Problem to work on: Go through the data below and return each line where the string "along" occurs.

____

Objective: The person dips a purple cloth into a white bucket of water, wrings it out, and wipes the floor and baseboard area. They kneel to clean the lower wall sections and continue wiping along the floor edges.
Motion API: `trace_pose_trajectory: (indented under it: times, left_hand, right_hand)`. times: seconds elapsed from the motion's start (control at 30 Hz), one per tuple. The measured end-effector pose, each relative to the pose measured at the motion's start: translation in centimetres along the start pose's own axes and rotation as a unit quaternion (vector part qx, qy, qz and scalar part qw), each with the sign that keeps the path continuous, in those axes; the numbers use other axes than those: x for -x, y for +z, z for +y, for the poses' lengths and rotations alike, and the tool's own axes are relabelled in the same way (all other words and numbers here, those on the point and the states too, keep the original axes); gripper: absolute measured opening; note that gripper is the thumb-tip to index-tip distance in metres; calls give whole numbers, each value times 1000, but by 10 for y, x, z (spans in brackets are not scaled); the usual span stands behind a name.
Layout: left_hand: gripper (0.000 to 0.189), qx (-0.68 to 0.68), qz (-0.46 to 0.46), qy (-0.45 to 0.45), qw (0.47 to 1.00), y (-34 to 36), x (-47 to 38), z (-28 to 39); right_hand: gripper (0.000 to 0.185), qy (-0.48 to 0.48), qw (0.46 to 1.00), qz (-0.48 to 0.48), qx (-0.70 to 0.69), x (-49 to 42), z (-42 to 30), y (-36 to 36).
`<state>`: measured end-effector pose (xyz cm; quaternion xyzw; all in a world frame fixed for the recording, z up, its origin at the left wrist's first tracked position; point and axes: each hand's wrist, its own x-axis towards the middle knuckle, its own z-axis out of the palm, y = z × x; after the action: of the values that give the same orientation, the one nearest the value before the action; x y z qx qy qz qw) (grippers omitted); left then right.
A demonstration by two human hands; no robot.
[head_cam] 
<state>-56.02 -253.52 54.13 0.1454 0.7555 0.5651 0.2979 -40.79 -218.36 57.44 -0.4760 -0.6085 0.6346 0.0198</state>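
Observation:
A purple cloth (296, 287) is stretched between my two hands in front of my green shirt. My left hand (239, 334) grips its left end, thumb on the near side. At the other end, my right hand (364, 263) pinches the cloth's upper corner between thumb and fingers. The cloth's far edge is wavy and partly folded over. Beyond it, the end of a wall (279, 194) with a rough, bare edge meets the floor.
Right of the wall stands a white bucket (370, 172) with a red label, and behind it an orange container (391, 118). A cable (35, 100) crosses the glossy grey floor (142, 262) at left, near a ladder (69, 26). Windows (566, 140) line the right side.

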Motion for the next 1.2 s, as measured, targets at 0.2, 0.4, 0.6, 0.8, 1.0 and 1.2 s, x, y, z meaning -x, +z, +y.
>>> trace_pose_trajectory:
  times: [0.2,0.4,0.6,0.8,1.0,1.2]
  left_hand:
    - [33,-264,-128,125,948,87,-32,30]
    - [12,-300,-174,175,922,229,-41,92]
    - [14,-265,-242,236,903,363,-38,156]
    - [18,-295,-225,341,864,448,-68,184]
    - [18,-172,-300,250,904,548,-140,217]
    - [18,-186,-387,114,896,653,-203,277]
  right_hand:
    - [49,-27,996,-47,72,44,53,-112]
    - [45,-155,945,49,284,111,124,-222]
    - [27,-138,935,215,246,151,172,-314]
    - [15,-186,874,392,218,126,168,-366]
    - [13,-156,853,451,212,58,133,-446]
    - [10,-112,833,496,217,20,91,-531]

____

Answer box:
Objective: The person dips a purple cloth into a white bucket of water, wrings it out, and wipes the floor and baseboard area. They kneel to clean the lower wall sections and continue wiping along the floor edges.
Motion API: `trace_pose_trajectory: (indented under it: times, left_hand, right_hand)`. times: seconds elapsed from the motion's start (control at 30 Hz), one per tuple. The measured end-effector pose, each relative to the pose measured at the motion's start: translation in centimetres along the start pose's own axes and rotation as a unit quaternion (vector part qx, qy, qz and scalar part qw), each with the sign that keeps the path continuous, in those axes; the numbers use other axes than those: x for -x, y for +z, z for +y, for the poses' lengths and rotations alike, and the tool's own axes are relabelled in the same way (all other words and numbers here, those on the point and the states too, keep the original axes); gripper: absolute measured opening; note that gripper is the thumb-tip to index-tip distance in metres; calls give whole numbers, each value times 1000, but by 10 for y, x, z (spans in brackets are not scaled); the usual span stands behind a name.

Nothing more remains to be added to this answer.